Typepad Import Image
SHARE

Last night I braved the chilly rain that is currently plaguing New York’s beautiful spring and went to see the opening of William Greiner‘s Fallen Paradise show at Klompching Gallery in DUMBO. Greiner and I have been emailing for at least a year, so I was happy to see him (and his beautiful prints) in person. But I was even more pleased to have finally made it out to the DUMBO gallery scene — especially on what was a particularly opportune evening.

Last night happened to be the first Thursday of May, and it turns out that a bunch of the DUMBO galleries stay open until 8:30 on the first Thursday of every month. To make things even more convenient, the vast majority of those galleries are located in one building, 111 Front St. A funny aside: When I first went to DUMBO a couple years ago to see the construction of powerHouse’s now-bustling Arena, I made a picture of the huge orange marquis at 111 Front St. (see above), without knowing what lay inside.

So it was pleasant serendipity to realize last night that that building holds many of the galleries I’ve been including in my weekly exhibition listings … and that they all happened to be open late for my perusing pleasure. After Klompching, I stopped in at Safe-T-Gallery, showing Larry Racioppo’s Brooklyn Interiors. These large, stunning images of the extreme decay hiding inside many of Brooklyn’s transitional buildings are startling and enthralling — one of an abandoned schoolroom reminds me so much of Robert Polidori’s images of empty classrooms near Chernobyl.

Then I stopped in at Umbrage Gallery to see the Sylvia Plachy show. I love Plachy and her always light-handed wit … although, I have to admit, after seeing her massive retrospective at PHotoEspaña last year, this small show was a little underwhelming. An exhibition combining work by Andrew Miksys and Jonathan Gitelson at the nearby Nelson Hancock Gallery had a similar air of insightful levity, especially Gitelson’s funny little “Artist’s Books,” my favorite of which includes a found To-Do list that Gitelson “completes” with a sort of Polaroid scavenger hunt.

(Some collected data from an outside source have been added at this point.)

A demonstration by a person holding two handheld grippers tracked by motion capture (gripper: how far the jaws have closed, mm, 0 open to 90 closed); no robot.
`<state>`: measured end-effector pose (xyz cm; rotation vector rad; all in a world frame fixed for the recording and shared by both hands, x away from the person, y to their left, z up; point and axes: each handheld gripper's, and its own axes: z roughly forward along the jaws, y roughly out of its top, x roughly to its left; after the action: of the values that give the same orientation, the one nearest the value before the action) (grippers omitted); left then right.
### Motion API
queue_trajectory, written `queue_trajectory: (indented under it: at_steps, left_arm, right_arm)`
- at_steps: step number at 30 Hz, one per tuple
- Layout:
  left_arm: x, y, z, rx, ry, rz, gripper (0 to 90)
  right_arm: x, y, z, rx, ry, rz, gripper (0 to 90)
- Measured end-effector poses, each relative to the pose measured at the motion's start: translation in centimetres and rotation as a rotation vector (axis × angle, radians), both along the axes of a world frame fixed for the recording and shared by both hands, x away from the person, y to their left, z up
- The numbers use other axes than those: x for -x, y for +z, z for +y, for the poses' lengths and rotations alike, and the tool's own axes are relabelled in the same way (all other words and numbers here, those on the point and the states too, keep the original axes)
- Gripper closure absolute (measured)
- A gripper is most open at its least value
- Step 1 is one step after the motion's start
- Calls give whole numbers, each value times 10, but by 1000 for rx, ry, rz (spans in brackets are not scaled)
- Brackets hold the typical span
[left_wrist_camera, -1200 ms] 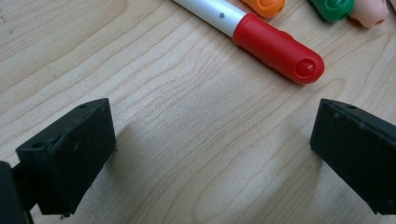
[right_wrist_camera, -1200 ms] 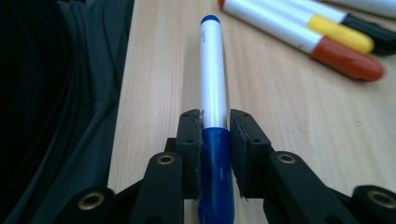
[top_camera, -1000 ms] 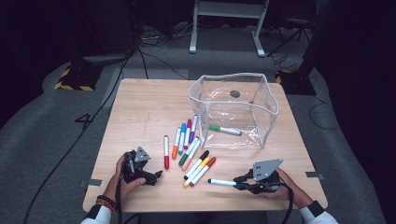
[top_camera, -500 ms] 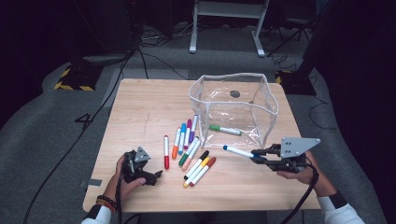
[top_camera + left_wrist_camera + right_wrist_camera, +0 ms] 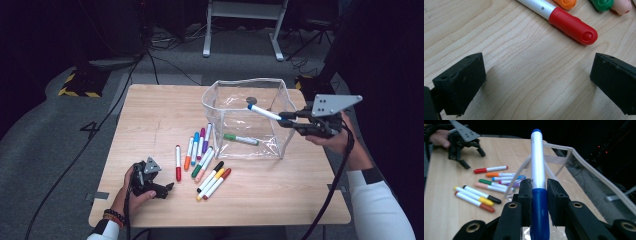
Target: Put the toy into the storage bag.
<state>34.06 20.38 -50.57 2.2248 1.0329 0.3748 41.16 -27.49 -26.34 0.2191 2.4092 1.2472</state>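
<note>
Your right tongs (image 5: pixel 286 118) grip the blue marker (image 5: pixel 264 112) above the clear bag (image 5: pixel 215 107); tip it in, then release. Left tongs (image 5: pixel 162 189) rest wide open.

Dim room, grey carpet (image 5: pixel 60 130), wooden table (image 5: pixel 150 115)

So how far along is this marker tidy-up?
Barely started. Done: one green marker lies inside the clear pouch. In hand: the right gripper is shut on a blue marker, held over the pouch's open top. Left: nine markers on the table, the red marker nearest the left gripper, which rests open.
</note>
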Motion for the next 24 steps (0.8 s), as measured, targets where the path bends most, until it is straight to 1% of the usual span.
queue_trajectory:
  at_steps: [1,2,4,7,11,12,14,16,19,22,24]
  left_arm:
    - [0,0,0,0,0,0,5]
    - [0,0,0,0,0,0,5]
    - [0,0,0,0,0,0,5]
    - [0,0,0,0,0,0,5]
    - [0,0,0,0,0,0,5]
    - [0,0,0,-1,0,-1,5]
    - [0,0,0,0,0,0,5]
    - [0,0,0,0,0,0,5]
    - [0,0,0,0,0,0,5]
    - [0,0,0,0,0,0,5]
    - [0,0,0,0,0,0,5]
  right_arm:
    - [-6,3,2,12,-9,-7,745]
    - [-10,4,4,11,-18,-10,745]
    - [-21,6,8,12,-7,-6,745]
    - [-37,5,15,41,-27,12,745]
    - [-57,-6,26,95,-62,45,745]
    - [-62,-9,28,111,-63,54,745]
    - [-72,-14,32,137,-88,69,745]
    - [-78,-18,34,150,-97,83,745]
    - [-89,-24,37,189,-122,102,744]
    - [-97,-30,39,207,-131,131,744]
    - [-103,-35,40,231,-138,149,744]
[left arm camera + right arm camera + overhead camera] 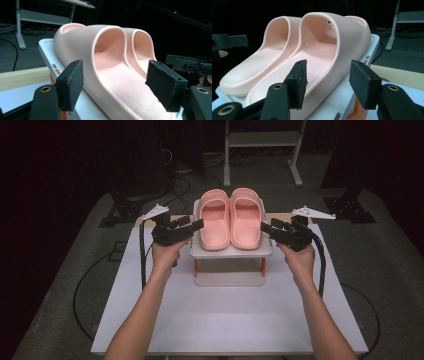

Finally, I wandered through Hire Education, the Pratt Senior Thesis Photography Exhibition. There were the usual highs and lows, but I was especially struck by Anita Ng’s four studies of friend’s bedrooms. Her artist’s statement says that she never had her own bedroom, and thus is exploring both how people use personal space and what that personal space represents. Above all that, they are just fascinating spaces to look at — and to imagine from them what their inhabitants must be like.

So if you haven’t gotten the gist of this article yet, let me break it down for you: See these shows, check out 111 Front St., try to hit it on the first Thursday of the month. Especially if it’s raining … you won’t even have to leave the building to see tons of good photography (and other art, fyi, if you’re into that kind of thing).